今回はずいぶんぼんやりとした話を書いてしまいましたが、いずれ中学高校の数学の個々のテーマについて、私が中学・高校の頃に持っていた奇妙な思い込みを記してみたいと思います。

極限との出会い

子どもの頃の記憶だ。たぶん、小学校4年生か、それより前だろう。下駄箱のあるあたりで私はじっとしている。なぜそんなところにいるのかは、わからない。掃除をさぼって隠れていたとか、体育をさぼって隠れていたとか、だいたいそんなところだ。
そして、暇をもてあまして考え始めた。
ここに、立方体の形をした箱があるとする。その上に、一辺の長さが半分の箱を乗せる。そして、さらにその半分の箱を乗せる。これを永久に繰り返したら、天井まで届くだろうか。
最初の箱が十分大きければ、すぐに届きそうだ。では、最初の箱が小さかったらどうか。

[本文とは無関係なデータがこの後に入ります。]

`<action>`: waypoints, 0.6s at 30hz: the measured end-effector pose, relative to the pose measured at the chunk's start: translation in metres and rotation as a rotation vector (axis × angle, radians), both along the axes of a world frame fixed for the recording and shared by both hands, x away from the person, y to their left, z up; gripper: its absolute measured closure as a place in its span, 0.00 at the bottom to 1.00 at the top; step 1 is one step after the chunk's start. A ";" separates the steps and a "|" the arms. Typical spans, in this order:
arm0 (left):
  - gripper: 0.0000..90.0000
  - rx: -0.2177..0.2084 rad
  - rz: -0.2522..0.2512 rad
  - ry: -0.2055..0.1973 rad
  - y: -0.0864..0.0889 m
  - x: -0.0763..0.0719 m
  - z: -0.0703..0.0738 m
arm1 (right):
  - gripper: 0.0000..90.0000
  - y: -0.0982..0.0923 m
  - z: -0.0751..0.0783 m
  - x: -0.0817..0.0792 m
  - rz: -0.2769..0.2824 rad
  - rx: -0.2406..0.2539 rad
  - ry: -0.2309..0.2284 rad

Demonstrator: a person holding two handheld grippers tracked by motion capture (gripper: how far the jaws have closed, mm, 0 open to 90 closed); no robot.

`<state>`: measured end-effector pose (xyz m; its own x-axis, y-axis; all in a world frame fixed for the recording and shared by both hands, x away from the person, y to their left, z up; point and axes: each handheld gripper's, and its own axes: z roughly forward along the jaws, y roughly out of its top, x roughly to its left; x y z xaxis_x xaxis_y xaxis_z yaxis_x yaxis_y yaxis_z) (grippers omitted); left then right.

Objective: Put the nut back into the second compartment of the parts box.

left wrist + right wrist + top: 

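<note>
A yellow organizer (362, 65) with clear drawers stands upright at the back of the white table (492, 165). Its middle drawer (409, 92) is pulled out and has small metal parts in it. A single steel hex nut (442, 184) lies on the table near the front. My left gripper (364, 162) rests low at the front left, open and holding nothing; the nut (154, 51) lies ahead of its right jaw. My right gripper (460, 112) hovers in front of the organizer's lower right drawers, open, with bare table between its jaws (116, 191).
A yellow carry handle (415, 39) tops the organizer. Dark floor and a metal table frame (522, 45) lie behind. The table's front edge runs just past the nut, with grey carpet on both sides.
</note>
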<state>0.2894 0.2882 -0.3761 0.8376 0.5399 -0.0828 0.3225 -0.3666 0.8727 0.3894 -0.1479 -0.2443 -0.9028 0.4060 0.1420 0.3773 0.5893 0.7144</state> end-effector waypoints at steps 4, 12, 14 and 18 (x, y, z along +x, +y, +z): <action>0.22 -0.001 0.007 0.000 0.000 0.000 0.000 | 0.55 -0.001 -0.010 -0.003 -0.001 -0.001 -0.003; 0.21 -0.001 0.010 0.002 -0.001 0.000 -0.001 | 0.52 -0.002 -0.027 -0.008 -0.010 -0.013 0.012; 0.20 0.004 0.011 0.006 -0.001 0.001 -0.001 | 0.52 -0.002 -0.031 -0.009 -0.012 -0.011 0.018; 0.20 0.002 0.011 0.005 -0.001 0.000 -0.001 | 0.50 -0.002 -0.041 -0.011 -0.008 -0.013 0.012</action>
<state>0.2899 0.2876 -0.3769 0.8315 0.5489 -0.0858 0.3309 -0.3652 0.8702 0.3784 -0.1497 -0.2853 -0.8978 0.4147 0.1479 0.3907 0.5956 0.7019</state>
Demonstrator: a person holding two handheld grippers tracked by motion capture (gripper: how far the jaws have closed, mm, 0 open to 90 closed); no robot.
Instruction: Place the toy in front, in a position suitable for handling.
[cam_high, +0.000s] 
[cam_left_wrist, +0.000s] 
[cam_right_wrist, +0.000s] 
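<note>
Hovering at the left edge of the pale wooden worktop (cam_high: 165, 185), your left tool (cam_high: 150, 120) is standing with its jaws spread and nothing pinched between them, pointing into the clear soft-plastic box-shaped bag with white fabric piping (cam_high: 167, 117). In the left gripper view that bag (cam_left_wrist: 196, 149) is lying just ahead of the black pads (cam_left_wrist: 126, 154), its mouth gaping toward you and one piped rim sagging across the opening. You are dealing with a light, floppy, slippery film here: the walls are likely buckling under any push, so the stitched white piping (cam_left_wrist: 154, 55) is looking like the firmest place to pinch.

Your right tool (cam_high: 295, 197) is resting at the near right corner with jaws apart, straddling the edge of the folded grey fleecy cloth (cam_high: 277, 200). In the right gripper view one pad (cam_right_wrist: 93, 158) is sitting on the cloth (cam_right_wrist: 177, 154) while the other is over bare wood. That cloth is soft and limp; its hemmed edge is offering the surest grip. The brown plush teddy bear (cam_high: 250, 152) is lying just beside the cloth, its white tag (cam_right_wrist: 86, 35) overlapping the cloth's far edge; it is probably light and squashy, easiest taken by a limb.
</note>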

なんだか届かないような気がする。しかし、箱を乗せる回数は無限だし、箱は小さくなるといっても必ず大きさがある。届いたって悪くはなさそうだ。仮に届く場合と届かない場合があるとしたならば、それはどう違うのだろうか。
いくら考えても、わからなかった。
そして今でも、級数の話になると、下駄箱の砂埃のにおいを思い出す。